Write out the material below again, line for line, without any images.
━━━━━━━━
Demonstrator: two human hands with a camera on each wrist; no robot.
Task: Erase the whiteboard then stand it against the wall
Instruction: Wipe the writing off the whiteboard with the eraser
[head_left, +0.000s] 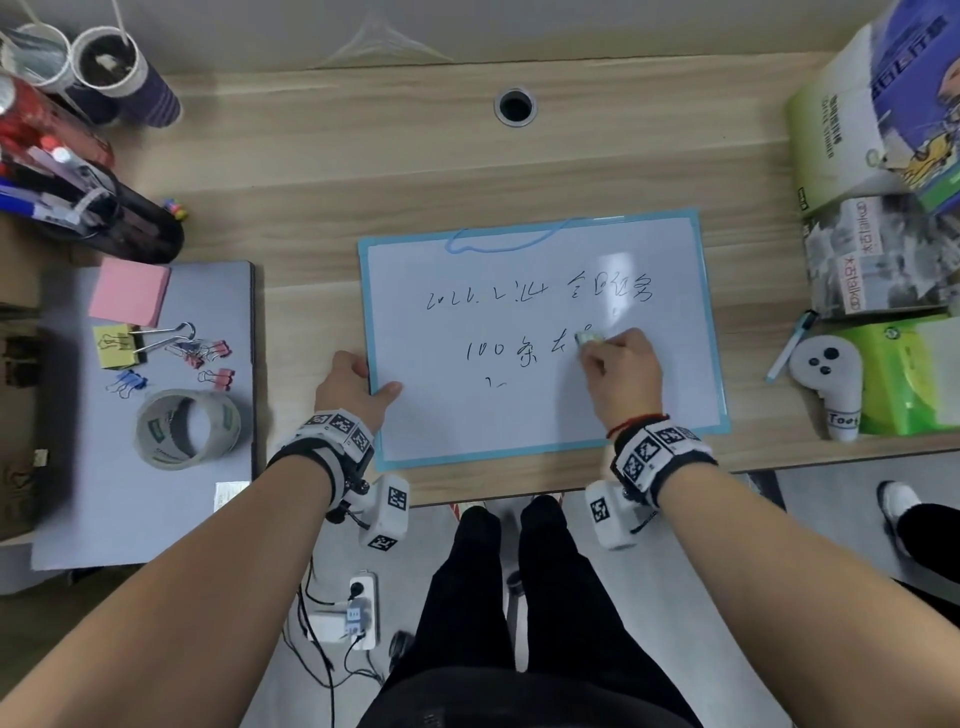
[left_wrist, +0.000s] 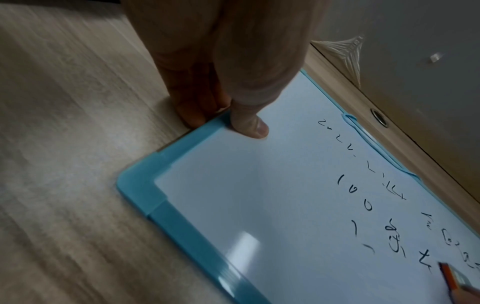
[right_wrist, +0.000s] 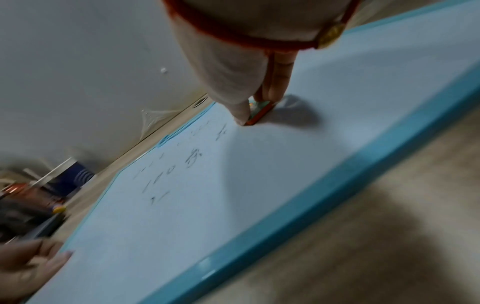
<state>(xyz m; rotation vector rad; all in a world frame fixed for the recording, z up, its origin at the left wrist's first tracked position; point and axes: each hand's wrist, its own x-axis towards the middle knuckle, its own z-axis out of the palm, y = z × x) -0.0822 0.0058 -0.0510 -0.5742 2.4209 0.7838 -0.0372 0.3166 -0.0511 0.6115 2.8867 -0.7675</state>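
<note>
A blue-framed whiteboard (head_left: 540, 415) (left_wrist: 259, 205) (right_wrist: 233, 185) lies flat on the wooden desk with black writing across its upper half. My left hand (head_left: 358, 387) (left_wrist: 223, 121) grips its left edge, thumb on the white surface and fingers at the frame's outer side. My right hand (head_left: 618, 364) (right_wrist: 249, 111) pinches a small eraser (head_left: 589, 339) (right_wrist: 261, 112) (left_wrist: 451, 277) and presses it on the board at the right end of the second written line. The grey wall (head_left: 467, 26) rises behind the desk's far edge.
At left stand a black pen holder (head_left: 119, 218) and cups (head_left: 109, 67), with a grey pad (head_left: 156, 493) carrying sticky notes, binder clips and a tape roll (head_left: 187, 428). At right are tissue packs (head_left: 878, 145), a marker (head_left: 792, 345) and a white plush toy (head_left: 831, 379). A cable hole (head_left: 515, 106) sits behind the board.
</note>
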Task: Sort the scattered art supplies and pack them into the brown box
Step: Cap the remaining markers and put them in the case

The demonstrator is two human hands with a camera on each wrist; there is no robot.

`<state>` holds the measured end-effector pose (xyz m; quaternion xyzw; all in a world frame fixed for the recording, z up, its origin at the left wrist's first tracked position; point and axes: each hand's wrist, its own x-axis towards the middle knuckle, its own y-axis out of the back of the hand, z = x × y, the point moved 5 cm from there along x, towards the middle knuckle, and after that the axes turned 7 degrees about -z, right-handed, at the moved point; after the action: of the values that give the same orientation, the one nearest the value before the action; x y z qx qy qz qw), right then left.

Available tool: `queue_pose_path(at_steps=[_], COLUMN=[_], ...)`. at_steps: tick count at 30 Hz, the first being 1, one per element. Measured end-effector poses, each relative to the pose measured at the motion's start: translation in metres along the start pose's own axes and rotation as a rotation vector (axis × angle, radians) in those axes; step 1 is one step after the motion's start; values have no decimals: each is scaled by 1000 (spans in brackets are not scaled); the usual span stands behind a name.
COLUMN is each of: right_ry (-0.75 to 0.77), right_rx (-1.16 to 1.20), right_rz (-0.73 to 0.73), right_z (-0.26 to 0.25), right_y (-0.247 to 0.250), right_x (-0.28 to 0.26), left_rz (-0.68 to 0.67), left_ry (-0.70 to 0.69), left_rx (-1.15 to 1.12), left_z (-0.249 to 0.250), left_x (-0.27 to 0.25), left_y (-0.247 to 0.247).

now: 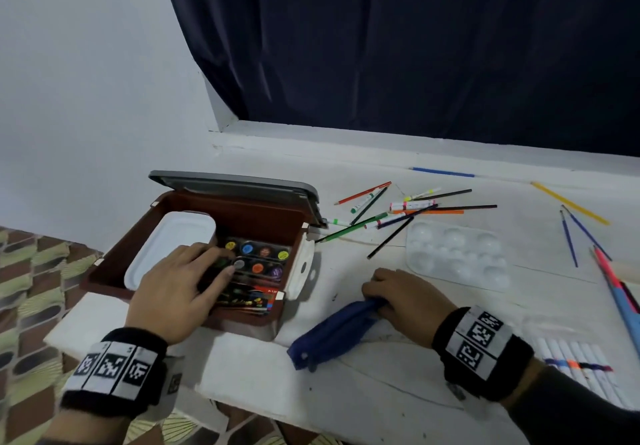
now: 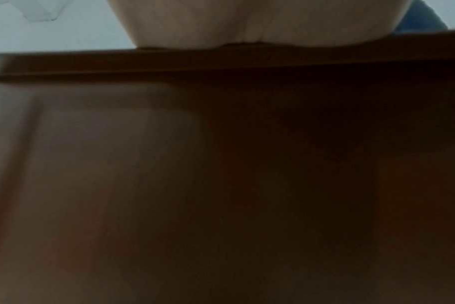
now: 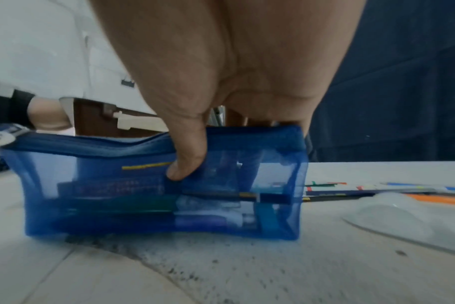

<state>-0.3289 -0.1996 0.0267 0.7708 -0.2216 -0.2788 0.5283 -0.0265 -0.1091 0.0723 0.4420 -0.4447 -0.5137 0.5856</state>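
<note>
The brown box (image 1: 242, 318) stands open at the table's left, its grey lid (image 1: 235, 185) tilted back. Inside it are a white tub (image 1: 169, 247) and a set of paint pots (image 1: 259, 257). My left hand (image 1: 221, 266) lies over the paint pots with its fingers stretched out flat. In the left wrist view only the palm (image 2: 247, 20) and the box's dark wall (image 2: 221, 164) show. My right hand (image 1: 391, 292) grips the top edge of a blue mesh pouch (image 1: 332, 333) standing on the table. The thumb (image 3: 190, 156) pinches the pouch (image 3: 104, 195), which holds pens.
Loose coloured pencils and markers (image 1: 398, 212) lie scattered behind the pouch. A clear palette (image 1: 457, 257) sits to the right, with brushes (image 1: 571, 236) and a yellow pencil (image 1: 568, 202) beyond. White markers (image 1: 581, 365) lie at the near right. The table's left edge drops to a patterned floor (image 1: 31, 288).
</note>
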Motion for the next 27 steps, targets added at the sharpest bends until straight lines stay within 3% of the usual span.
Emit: queue_pose_path(at_steps=[8,12,17,22,27], right_ry=[-66,-102,-290,-372,-309], right_rx=[469,438,471,615,714], right_rz=[259,331,570,710,919], right_z=[22,6,7,-10,-46], right_y=[17,20,33,27,30], right_x=[-62,-73,-87,-71,-45], left_rz=[-19,-30,-8,6,-52], left_ry=[30,44,49,21,-103], left_rx=[-23,-44,-45,-68,-256], left_z=[-1,-1,0,1,-3], left_x=[0,-1,-3,-4,-2], left_y=[0,-1,1,2,5])
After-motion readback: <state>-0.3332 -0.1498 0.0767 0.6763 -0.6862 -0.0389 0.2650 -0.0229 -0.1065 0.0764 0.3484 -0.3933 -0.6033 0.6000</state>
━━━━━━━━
• Your solution
Demonstrator: two human hands with a camera on each wrist; no robot.
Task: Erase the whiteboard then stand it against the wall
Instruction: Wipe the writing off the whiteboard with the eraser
[head_left, +0.000s] 
[left_wrist, +0.000s] 
[right_wrist, +0.000s] 
<state>(xyz m; rotation vector rad; all in a world frame fixed for the recording, z up, its origin at the left wrist's first tracked position; point and axes: each hand's wrist, its own x-axis towards the middle knuckle, its own z-axis out of the palm, y = z × x) -0.0822 0.0058 -0.0510 -0.5742 2.4209 0.7838 -0.0372 0.3166 -0.0511 0.6115 2.8867 -0.7675</state>
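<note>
A blue-framed whiteboard (head_left: 540, 415) (left_wrist: 259, 205) (right_wrist: 233, 185) lies flat on the wooden desk with black writing across its upper half. My left hand (head_left: 358, 387) (left_wrist: 223, 121) grips its left edge, thumb on the white surface and fingers at the frame's outer side. My right hand (head_left: 618, 364) (right_wrist: 249, 111) pinches a small eraser (head_left: 589, 339) (right_wrist: 261, 112) (left_wrist: 451, 277) and presses it on the board at the right end of the second written line. The grey wall (head_left: 467, 26) rises behind the desk's far edge.
At left stand a black pen holder (head_left: 119, 218) and cups (head_left: 109, 67), with a grey pad (head_left: 156, 493) carrying sticky notes, binder clips and a tape roll (head_left: 187, 428). At right are tissue packs (head_left: 878, 145), a marker (head_left: 792, 345) and a white plush toy (head_left: 831, 379). A cable hole (head_left: 515, 106) sits behind the board.
</note>
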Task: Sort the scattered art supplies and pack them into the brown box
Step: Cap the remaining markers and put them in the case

The demonstrator is two human hands with a camera on each wrist; there is no robot.

`<state>` holds the measured end-effector pose (xyz m; quaternion xyzw; all in a world frame fixed for the recording, z up, its origin at the left wrist's first tracked position; point and axes: each hand's wrist, its own x-axis towards the middle knuckle, its own y-axis out of the back of the hand, z = x × y, the point moved 5 cm from there along x, towards the middle knuckle, and after that the axes turned 7 degrees about -z, right-handed, at the moved point; after the action: of the values that give the same orientation, the one nearest the value before the action; x y z qx qy qz qw), right then left.

Available tool: `queue_pose_path(at_steps=[_], COLUMN=[_], ...)`. at_steps: tick count at 30 Hz, the first being 1, one per element. Measured end-effector poses, each relative to the pose measured at the motion's start: translation in metres along the start pose's own axes and rotation as a rotation vector (axis × angle, radians) in those axes; step 1 is one step after the motion's start; values have no decimals: each is scaled by 1000 (spans in brackets are not scaled); the usual span stands behind a name.
COLUMN is each of: right_ry (-0.75 to 0.77), right_rx (-1.16 to 1.20), right_rz (-0.73 to 0.73), right_z (-0.26 to 0.25), right_y (-0.247 to 0.250), right_x (-0.28 to 0.26), left_rz (-0.68 to 0.67), left_ry (-0.70 to 0.69), left_rx (-1.15 to 1.12), left_z (-0.249 to 0.250), left_x (-0.27 to 0.25), left_y (-0.247 to 0.247).

now: 
now: 
now: 

<state>-0.3289 -0.1996 0.0267 0.7708 -0.2216 -0.2788 0.5283 -0.0265 -0.1091 0.0723 0.4420 -0.4447 -0.5137 0.5856</state>
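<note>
The brown box (image 1: 242, 318) stands open at the table's left, its grey lid (image 1: 235, 185) tilted back. Inside it are a white tub (image 1: 169, 247) and a set of paint pots (image 1: 259, 257). My left hand (image 1: 221, 266) lies over the paint pots with its fingers stretched out flat. In the left wrist view only the palm (image 2: 247, 20) and the box's dark wall (image 2: 221, 164) show. My right hand (image 1: 391, 292) grips the top edge of a blue mesh pouch (image 1: 332, 333) standing on the table. The thumb (image 3: 190, 156) pinches the pouch (image 3: 104, 195), which holds pens.
Loose coloured pencils and markers (image 1: 398, 212) lie scattered behind the pouch. A clear palette (image 1: 457, 257) sits to the right, with brushes (image 1: 571, 236) and a yellow pencil (image 1: 568, 202) beyond. White markers (image 1: 581, 365) lie at the near right. The table's left edge drops to a patterned floor (image 1: 31, 288).
</note>
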Motion for the next 27 steps, targets added at the sharpest bends until straight lines stay within 3% of the usual span.
Emit: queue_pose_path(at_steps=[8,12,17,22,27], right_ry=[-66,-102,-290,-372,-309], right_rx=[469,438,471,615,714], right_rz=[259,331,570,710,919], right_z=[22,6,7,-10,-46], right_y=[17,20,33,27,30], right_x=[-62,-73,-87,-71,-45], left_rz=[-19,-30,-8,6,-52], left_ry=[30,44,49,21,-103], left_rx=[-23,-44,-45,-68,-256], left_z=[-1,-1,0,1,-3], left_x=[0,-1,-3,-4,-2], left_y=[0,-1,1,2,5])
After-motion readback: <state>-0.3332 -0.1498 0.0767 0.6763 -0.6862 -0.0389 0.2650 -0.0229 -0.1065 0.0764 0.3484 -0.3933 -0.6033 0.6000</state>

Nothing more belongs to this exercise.